As blogger Al Crespo revealed last month, the container rusted, letting in water and pests that destroyed evidence in more than 500 cases.



November 16, 2016

Murder evidence is pretty important, so you'd think the Miami Police Department would have a good place to store all of those key items in unsolved cases. But it turns out that for years MPD has kept vital evidence in a metal storage container under an I-95 overpass. As blogger Al Crespo revealed last month, the container rusted, letting in water and pests that destroyed evidence in more than 500 cases.

Pressed for a response to that catastrophe, Miami Police Chief Rodolfo Llanes said he learned about the storage container's awful condition this past September 22, a claim the Miami Herald repeated in an October story."On September 22th, I was notified that the structural integrity of the storage container housing homicide, unclassified death, and suicide evidence had been compromised by environmental conditions," Llanes said in a statement.

But emails and memos obtained by Crespo paint a very different picture. In fact, Llanes sent a memo about the storage locker's abysmal state four years ago, on October 3, 2012, when he admitted it was falling apart.

"The homicide storage container under I-95 is rotting due to exposure in the elements," Llanes wrote that year. The memo was addressed to then-Chief Manuel Orosa. "Assistant Chief Roque is currently working with Martin Garcia to have container replaced with new one." The department then filed a request that year saying evidence inside had been "damaged and/or destroyed."

And in March 2015, Llanes was sent an email warning him that more evidence had been "damaged and/or destroyed."

So, did Llanes lie about when he knew about the rotting evidence container?

Reached on his cell phone, Llanes confirmed Crespo's documents were accurate.

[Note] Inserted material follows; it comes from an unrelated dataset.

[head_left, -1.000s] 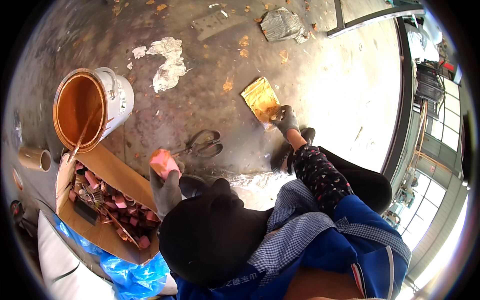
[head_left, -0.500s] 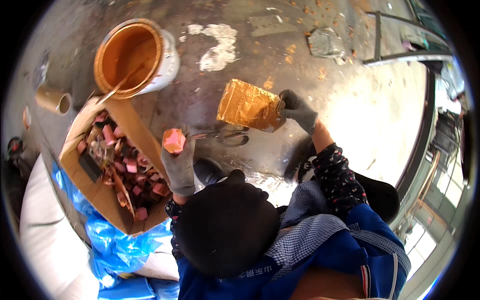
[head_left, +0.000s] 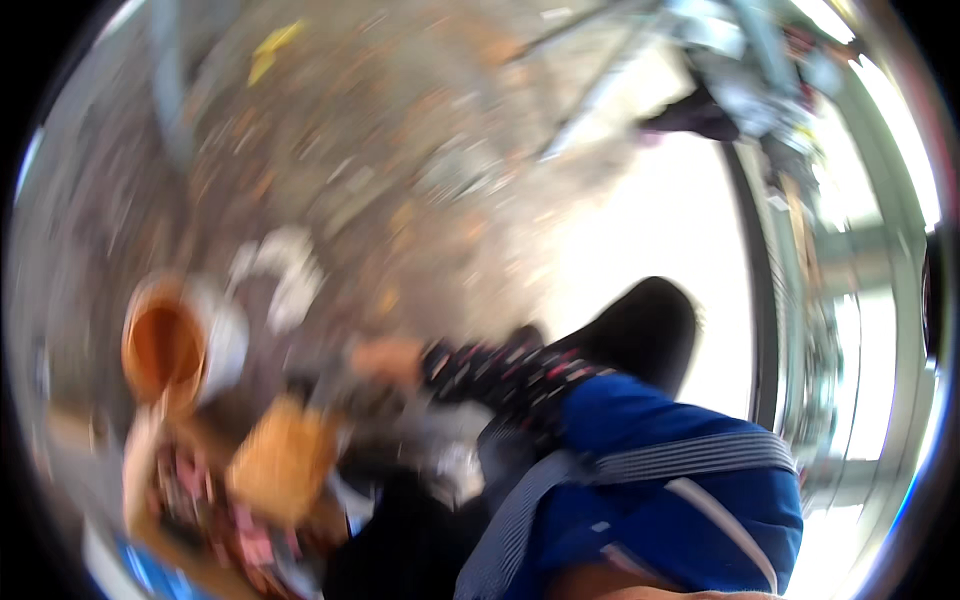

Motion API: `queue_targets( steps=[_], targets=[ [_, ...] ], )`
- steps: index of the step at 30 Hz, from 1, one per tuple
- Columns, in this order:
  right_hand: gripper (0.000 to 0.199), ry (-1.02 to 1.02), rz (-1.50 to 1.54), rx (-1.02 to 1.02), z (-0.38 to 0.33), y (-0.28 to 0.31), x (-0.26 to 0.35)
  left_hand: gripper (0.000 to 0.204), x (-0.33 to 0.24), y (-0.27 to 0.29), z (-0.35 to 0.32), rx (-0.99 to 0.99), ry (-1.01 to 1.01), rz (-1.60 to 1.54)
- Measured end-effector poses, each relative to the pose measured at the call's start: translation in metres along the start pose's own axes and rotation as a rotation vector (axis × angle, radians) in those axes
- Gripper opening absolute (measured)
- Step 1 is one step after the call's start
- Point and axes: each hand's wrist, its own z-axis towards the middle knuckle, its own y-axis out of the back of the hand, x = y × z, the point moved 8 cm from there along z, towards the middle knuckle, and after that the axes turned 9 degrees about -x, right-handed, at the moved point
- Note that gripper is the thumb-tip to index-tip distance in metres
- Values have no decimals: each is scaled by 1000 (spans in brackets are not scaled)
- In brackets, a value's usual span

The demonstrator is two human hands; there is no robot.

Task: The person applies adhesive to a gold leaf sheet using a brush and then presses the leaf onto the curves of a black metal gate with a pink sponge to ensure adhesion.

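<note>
My right hand (head_left: 318,372), in a grey glove and smeared by motion, reaches across to the left. Its fingers are at the upper edge of an orange-brown block (head_left: 284,460), which it appears to grip. The block is over the near right part of a cardboard box (head_left: 150,480) that holds pink and brown chunks (head_left: 195,478). I cannot make out my left hand or the pink piece it held earlier. Beyond the box stands a white bucket (head_left: 226,335) with an orange-brown inside and a stick slanting out of it.
Blue plastic (head_left: 150,565) lies beside the box at the lower left. A whitish patch (head_left: 290,275) marks the floor past the bucket, with a crumpled grey lump (head_left: 460,170) farther off. My dark knee (head_left: 400,540) is close to the box. A metal frame (head_left: 600,90) stands at the far right.
My view has swung, and the picture is blurred. My right hand has carried the orange-brown block leftward to the box. My left hand and its pink piece have dropped out of sight.
</note>
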Motion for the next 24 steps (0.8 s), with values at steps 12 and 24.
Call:
queue_targets(
  steps=[12,24],
  targets=[
    [43,-271,-185,64,35,-82,44,6,-9,-81,18,134,-221,153],
    [54,-60,-1039,341,-77,-82,-77,4,12,159,-62,-436,-446,614]
  ],
)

Though he said he had discussed replacing the storage lockers in the past, he stuck by his story that he did not become aware of any faulty evidence until this September, when a homicide lieutenant called him and told him about evidence that had been destroyed.

"I don't take the allegation of being called a liar very lightly," Llanes says. "I believe in being open and transparent with folks."

Despite multiple documents since 2012 stating that evidence had been destroyed, Llanes claims the department did not actually examine any evidence inside the locker until this past September.

"Folks saw the containers were deteriorating" in 2012, Llanes says. "But this was not an evidence-compromising issue at first; it was a maintenance issue. So there were processes in place to replace the containers to preserve the evidence. Those processes were followed, but there were balls dropped in many places."

The memos Crespo published suggest Llanes knew about the storage locker's problems. On November 9, 2012, Martin Garcia — an MPD employee — requested roughly $30,000 from the department's law enforcement trust fund to buy two new storage lockers. But the storage lockers weren't purchased at that time.

Then, in March 2015, Supervisor Robert Marana sent Llanes yet another email, alerting him to the fact that the storage unit's condition was worsening.

"The storage unit that currently houses evidence for the Homicide Unit is showing severe signs of structural deterioration," Marana wrote. "As a result, the evidence that is stored within the unit is also exposed to the environment because of this deterioration, causing the evidence to become damaged and/or destroyed."

After the department then undertook a six-month market-research study to determine what container to buy, the city spent more than $30,000 on a replacement container.

But Llanes says that despite Marana's warning, nobody "called the chief" and told him evidence inside the locker had been compromised.

"Nobody rang the alarm that this was an emergency," Llanes claims, "or that the scope of this problem was as big as it was. Internally, there's a difference between this being a routine maintenance issue and a homicide lieutenant saying, 'Hey, we got a problem here.'"

As for who dropped the ball along the way, Llanes says, "Someone should have let the boss know earlier and said, 'Hey, this is a problem.' But I'm ultimately responsible for what happens here right now. I take my integrity very seriously."

Evidence issues have been a hallmark of South Florida policing lately: The Broward Sheriff's Office Crime Lab was tainted by scandal this year after an independent whistleblower said BSO was mishandling crucial DNA evidence. BSO's evidence issues could mean that nearly 2,000 cases must be reexamined.

Llanes is working past his retirement date. According to the Herald, he retired October 11 but will remain the acting police chief and collect a salary until the fall of next year while also collecting his pension. The move, called "double-dipping," isn't illegal and technically does not cost the city any additional money.

Update; As Crespo has pointed out, Miami police took photographs inside the storage locker in 2015, casting further doubt on Llanes's claim that nobody inspected the evidence until this September.